==== Supplied data

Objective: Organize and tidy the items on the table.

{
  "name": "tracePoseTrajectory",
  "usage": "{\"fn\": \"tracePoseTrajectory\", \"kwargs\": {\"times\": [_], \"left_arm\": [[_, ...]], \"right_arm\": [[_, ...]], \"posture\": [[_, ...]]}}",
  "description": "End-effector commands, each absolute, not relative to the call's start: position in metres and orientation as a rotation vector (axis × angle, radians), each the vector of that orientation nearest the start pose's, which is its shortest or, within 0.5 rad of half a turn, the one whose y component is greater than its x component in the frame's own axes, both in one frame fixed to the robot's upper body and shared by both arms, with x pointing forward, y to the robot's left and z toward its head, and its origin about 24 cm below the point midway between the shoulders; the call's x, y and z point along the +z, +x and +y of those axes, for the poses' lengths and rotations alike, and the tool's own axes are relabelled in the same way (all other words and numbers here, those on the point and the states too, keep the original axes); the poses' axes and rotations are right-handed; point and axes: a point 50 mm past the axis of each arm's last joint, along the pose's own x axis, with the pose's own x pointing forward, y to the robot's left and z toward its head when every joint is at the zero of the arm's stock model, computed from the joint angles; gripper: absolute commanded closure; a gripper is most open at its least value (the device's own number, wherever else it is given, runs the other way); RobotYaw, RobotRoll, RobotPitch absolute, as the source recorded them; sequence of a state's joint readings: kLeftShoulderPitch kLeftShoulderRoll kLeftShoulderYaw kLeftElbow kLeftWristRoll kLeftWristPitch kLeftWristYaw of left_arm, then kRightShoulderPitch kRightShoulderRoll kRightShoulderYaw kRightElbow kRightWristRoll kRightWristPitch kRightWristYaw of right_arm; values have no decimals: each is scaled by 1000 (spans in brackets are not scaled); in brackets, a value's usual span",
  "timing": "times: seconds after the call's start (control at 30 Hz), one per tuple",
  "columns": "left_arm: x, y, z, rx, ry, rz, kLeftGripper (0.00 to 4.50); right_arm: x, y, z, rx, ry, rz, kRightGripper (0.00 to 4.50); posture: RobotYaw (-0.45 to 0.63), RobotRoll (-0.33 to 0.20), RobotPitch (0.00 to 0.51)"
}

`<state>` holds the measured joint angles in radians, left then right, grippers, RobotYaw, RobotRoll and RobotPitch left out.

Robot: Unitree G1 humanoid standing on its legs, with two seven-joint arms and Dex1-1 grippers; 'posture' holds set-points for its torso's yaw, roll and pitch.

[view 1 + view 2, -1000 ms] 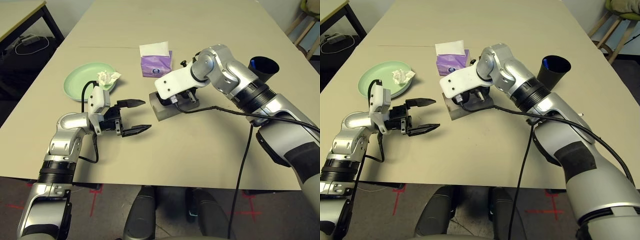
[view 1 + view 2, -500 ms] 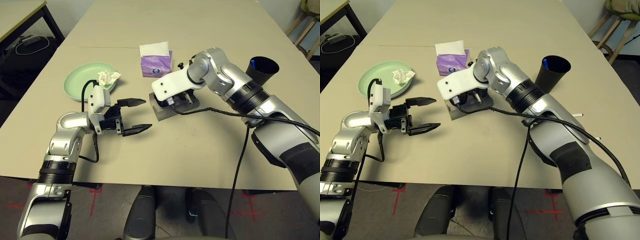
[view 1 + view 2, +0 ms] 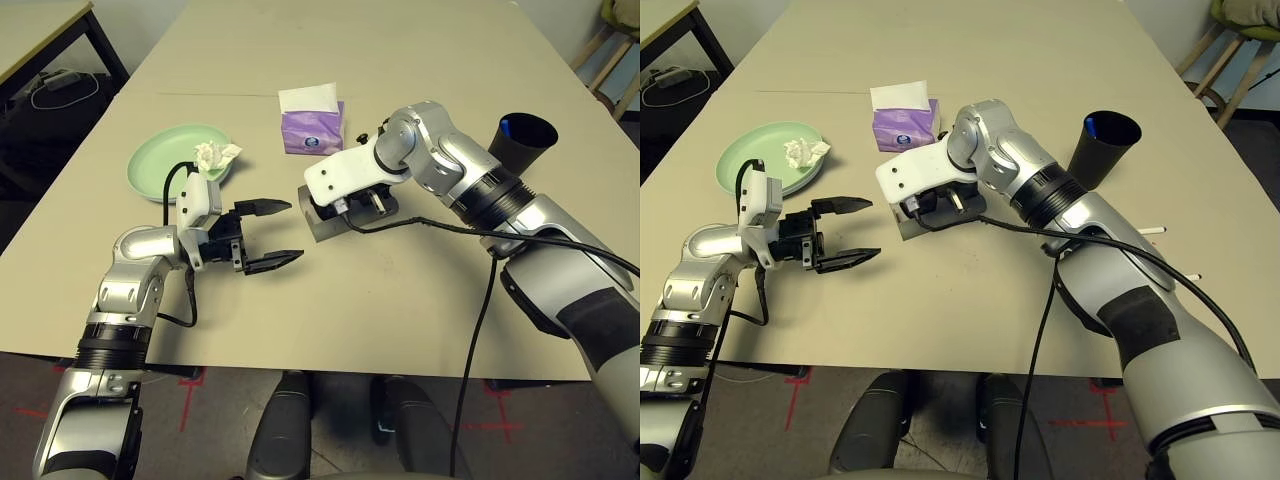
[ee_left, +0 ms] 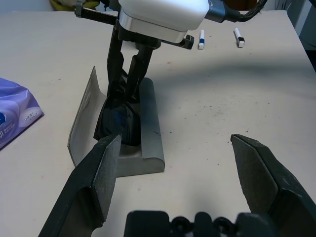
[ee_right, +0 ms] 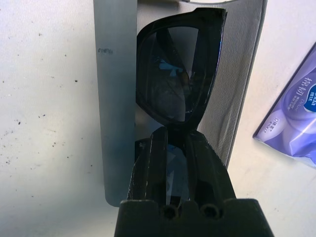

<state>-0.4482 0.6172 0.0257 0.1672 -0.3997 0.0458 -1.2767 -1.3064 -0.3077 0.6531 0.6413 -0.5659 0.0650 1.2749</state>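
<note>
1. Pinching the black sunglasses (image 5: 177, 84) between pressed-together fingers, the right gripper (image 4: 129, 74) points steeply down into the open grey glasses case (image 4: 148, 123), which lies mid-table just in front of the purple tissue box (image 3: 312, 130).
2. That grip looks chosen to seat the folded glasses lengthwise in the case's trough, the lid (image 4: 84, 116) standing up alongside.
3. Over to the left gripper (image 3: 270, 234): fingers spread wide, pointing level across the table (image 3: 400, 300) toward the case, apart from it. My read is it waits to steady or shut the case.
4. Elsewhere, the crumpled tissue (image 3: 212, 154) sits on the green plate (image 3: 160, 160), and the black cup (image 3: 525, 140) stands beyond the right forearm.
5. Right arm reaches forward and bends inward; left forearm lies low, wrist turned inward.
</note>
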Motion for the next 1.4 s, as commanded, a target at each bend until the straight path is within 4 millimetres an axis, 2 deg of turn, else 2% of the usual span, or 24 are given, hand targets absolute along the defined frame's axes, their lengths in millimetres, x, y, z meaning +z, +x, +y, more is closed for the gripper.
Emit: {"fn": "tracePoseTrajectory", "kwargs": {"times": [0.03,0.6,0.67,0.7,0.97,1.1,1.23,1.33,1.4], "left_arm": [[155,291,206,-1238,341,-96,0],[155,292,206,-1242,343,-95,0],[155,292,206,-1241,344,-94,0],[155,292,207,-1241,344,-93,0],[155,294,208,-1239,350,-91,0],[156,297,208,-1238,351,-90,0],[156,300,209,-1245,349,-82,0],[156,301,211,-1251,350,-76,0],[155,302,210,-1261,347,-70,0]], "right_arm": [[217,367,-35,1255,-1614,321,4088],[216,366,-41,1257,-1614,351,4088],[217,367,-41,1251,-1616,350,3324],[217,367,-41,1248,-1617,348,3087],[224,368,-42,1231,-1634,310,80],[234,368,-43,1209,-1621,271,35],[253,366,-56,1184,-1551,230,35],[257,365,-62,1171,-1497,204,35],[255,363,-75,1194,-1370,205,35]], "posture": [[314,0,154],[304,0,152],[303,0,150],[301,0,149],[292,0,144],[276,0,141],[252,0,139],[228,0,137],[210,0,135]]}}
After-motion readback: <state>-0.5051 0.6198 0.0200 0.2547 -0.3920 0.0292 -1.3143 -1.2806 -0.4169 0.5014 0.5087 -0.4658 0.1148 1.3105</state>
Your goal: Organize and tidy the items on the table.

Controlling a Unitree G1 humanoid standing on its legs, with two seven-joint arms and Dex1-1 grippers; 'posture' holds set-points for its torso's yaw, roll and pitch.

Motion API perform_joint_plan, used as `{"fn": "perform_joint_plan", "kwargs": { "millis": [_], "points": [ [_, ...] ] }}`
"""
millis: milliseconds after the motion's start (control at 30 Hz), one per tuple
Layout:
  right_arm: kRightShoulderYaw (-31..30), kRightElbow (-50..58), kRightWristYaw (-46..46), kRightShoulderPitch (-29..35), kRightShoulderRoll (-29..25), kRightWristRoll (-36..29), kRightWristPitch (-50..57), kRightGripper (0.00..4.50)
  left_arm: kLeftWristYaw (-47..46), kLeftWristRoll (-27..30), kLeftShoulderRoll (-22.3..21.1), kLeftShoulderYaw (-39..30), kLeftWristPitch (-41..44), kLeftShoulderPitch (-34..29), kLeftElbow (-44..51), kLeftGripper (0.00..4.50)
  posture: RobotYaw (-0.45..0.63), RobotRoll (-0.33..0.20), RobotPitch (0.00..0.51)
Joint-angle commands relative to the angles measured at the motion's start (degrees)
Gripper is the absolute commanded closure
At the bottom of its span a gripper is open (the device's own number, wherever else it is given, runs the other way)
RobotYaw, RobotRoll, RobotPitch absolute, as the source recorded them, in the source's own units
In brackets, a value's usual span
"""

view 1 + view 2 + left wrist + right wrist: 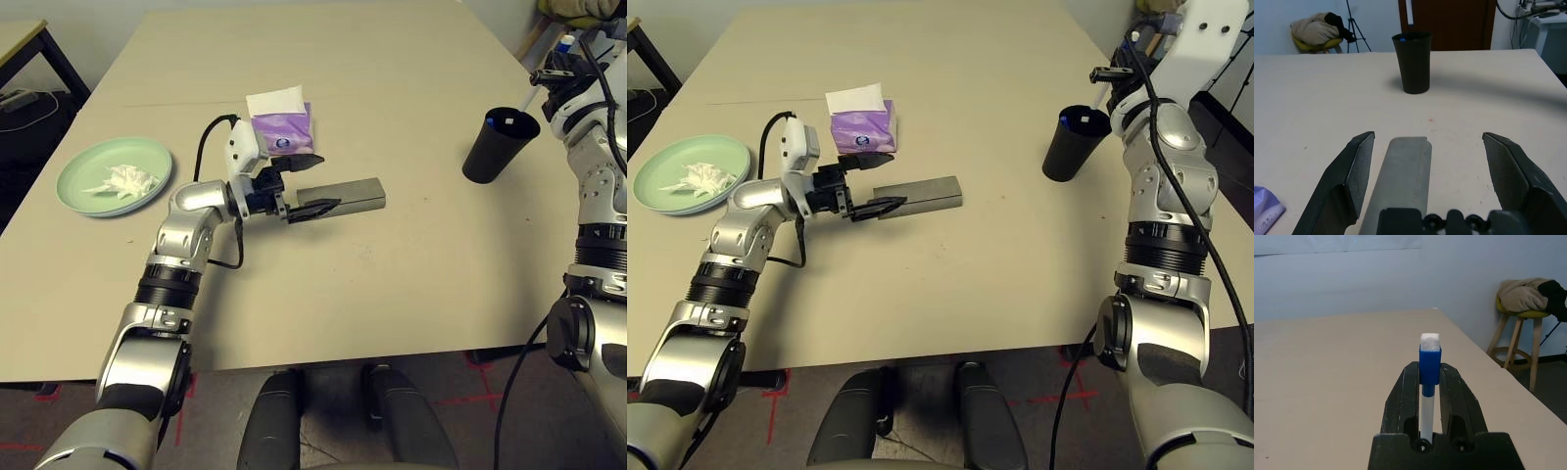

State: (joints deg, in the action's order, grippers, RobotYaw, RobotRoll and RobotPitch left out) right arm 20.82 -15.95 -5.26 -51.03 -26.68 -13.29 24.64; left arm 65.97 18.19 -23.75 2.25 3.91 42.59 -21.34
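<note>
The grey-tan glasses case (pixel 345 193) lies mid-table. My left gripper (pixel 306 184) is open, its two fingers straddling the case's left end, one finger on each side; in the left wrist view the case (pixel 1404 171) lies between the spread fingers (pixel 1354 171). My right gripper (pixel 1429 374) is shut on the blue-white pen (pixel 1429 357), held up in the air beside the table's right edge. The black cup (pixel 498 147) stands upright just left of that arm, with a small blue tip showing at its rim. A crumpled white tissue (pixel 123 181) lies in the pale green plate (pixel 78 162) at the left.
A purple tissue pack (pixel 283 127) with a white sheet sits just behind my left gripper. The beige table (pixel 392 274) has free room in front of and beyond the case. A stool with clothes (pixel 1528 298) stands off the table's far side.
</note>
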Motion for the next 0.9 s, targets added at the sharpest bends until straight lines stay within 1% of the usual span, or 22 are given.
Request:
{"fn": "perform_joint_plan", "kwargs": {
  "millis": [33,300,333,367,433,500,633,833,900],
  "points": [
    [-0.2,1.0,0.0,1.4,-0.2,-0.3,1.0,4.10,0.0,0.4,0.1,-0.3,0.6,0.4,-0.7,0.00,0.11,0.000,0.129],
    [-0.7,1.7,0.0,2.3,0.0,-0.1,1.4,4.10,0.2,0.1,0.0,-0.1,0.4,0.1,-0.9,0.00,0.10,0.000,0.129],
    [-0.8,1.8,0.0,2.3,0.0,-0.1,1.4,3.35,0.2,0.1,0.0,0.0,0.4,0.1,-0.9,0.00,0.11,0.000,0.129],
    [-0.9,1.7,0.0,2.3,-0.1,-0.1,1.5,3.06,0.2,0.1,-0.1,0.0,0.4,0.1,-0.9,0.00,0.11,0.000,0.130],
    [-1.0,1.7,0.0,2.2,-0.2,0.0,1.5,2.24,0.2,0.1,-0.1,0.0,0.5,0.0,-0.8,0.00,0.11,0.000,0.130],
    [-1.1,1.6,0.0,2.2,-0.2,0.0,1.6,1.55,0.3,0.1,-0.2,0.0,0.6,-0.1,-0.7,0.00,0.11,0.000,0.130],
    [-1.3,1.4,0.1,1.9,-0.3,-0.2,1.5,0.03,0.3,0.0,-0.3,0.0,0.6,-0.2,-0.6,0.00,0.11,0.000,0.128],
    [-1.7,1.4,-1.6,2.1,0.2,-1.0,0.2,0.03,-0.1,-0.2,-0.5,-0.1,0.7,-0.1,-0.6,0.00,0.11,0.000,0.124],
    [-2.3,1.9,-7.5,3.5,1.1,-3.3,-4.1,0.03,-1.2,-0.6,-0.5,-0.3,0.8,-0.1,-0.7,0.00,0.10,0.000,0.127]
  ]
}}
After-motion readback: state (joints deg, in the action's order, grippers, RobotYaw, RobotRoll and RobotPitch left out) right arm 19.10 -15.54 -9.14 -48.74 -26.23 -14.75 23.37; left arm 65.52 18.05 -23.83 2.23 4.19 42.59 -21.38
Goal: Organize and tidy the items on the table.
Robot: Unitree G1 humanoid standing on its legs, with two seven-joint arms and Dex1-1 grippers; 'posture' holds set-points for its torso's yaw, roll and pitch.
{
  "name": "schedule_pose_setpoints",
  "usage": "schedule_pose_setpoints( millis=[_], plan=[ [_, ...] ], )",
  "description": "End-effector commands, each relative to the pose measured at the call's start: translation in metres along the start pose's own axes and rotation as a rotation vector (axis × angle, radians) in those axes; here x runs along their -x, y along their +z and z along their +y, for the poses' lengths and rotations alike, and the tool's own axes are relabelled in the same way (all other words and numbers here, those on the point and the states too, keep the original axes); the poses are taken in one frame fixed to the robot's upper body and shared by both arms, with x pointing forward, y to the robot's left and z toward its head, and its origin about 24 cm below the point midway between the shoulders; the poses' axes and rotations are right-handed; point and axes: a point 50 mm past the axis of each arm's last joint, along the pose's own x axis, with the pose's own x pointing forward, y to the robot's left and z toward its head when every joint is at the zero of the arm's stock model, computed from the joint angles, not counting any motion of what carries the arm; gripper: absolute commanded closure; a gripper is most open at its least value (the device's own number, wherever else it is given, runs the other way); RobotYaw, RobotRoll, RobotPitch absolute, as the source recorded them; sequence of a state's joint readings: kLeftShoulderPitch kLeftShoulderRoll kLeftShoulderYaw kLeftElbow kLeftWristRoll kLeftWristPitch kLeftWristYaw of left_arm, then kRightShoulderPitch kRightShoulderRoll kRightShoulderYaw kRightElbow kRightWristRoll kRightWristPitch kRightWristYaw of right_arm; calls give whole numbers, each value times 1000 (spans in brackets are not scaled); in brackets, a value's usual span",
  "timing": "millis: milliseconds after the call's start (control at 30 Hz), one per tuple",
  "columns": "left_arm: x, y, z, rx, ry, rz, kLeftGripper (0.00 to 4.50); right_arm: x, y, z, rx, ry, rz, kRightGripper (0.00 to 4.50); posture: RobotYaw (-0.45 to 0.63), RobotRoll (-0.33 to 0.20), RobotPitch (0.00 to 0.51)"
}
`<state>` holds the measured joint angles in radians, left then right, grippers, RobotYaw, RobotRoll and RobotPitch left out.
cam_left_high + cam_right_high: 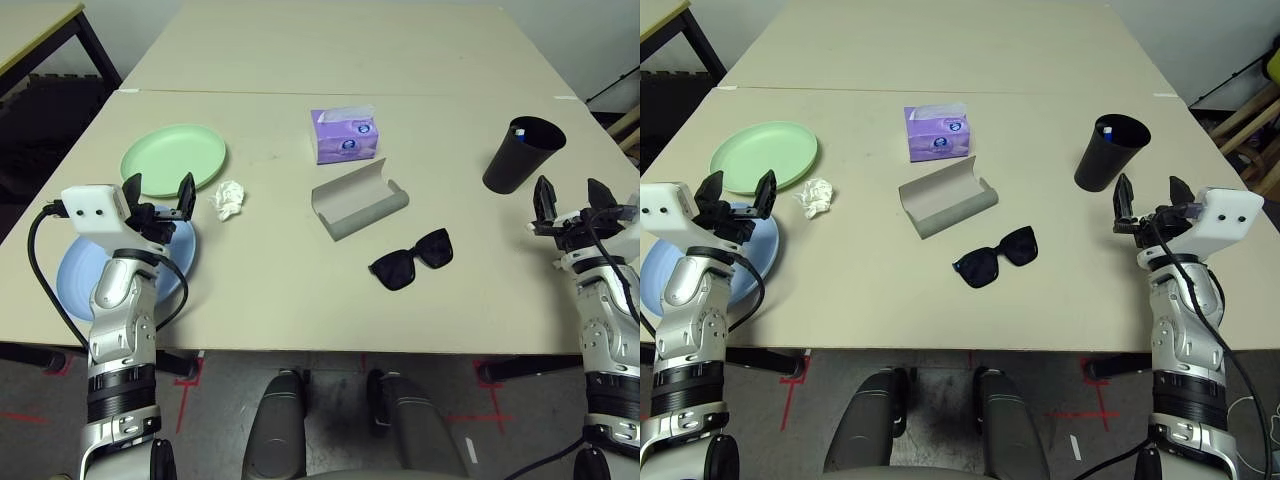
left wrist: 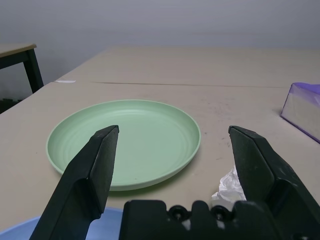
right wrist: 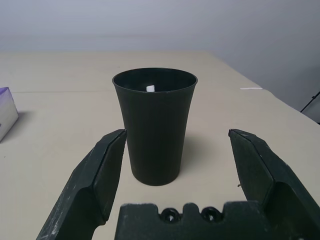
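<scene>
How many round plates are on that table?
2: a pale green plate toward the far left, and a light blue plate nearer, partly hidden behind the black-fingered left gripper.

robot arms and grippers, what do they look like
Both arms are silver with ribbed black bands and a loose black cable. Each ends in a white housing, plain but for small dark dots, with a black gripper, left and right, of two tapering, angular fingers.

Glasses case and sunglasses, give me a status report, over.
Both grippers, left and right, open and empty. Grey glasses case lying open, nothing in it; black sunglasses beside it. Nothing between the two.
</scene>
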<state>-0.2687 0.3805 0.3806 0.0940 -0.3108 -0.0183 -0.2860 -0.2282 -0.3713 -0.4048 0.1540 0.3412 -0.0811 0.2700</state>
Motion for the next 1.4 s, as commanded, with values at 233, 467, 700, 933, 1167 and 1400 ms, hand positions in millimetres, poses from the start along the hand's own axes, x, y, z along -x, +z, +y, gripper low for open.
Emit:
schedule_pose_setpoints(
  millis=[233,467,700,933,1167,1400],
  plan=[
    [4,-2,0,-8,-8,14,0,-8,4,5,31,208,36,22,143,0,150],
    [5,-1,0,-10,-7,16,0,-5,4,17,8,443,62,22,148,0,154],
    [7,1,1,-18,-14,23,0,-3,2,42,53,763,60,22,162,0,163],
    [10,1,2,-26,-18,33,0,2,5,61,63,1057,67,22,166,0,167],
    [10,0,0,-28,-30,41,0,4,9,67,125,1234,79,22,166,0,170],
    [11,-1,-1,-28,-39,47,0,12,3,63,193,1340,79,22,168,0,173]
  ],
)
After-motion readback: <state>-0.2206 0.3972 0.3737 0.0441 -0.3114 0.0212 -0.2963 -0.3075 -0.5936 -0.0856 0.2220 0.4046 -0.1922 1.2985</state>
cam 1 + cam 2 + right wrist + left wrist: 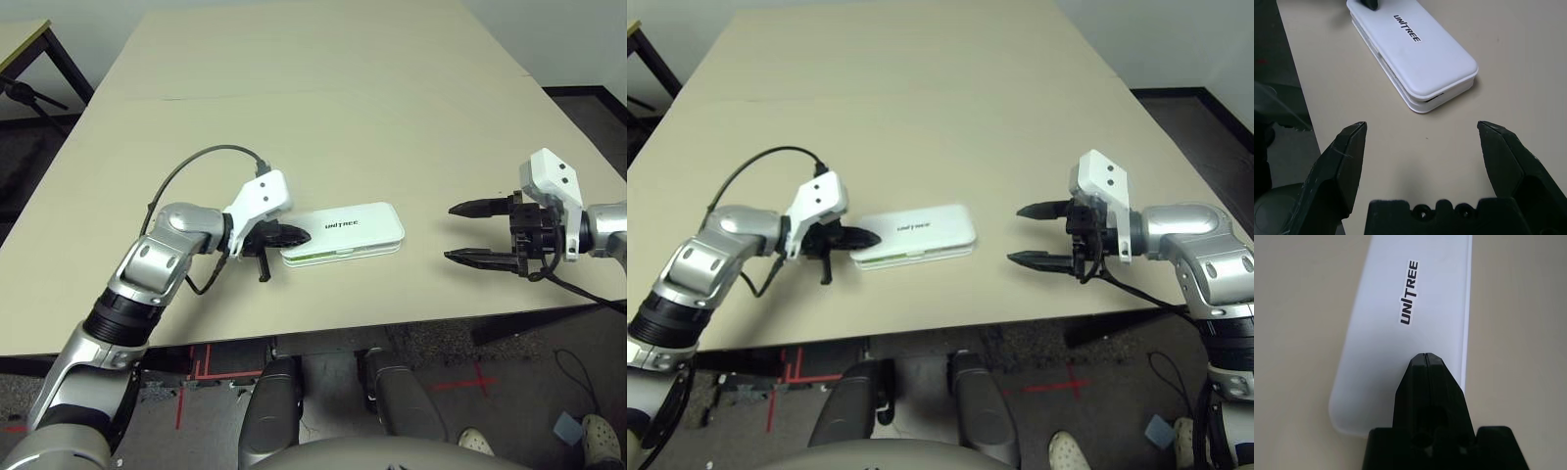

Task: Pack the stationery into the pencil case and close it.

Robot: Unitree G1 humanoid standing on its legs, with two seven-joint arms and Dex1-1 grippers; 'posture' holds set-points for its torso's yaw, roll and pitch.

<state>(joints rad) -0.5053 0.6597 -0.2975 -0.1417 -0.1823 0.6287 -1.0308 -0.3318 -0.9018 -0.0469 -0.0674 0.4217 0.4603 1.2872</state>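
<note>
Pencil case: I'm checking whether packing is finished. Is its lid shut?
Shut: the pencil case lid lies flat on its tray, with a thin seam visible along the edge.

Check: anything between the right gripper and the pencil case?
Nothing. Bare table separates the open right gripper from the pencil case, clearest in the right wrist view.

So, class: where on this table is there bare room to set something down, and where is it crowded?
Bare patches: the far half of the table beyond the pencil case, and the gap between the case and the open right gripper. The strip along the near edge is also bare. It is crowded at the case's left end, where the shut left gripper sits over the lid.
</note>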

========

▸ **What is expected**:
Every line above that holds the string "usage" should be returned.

▸ **Exercise response**:
  "usage": "{\"fn\": \"tracePoseTrajectory\", \"kwargs\": {\"times\": [_], \"left_arm\": [[_, ...]], \"right_arm\": [[_, ...]], \"posture\": [[_, ...]]}}",
  "usage": "schedule_pose_setpoints( millis=[_], plan=[ [_, ...] ], )",

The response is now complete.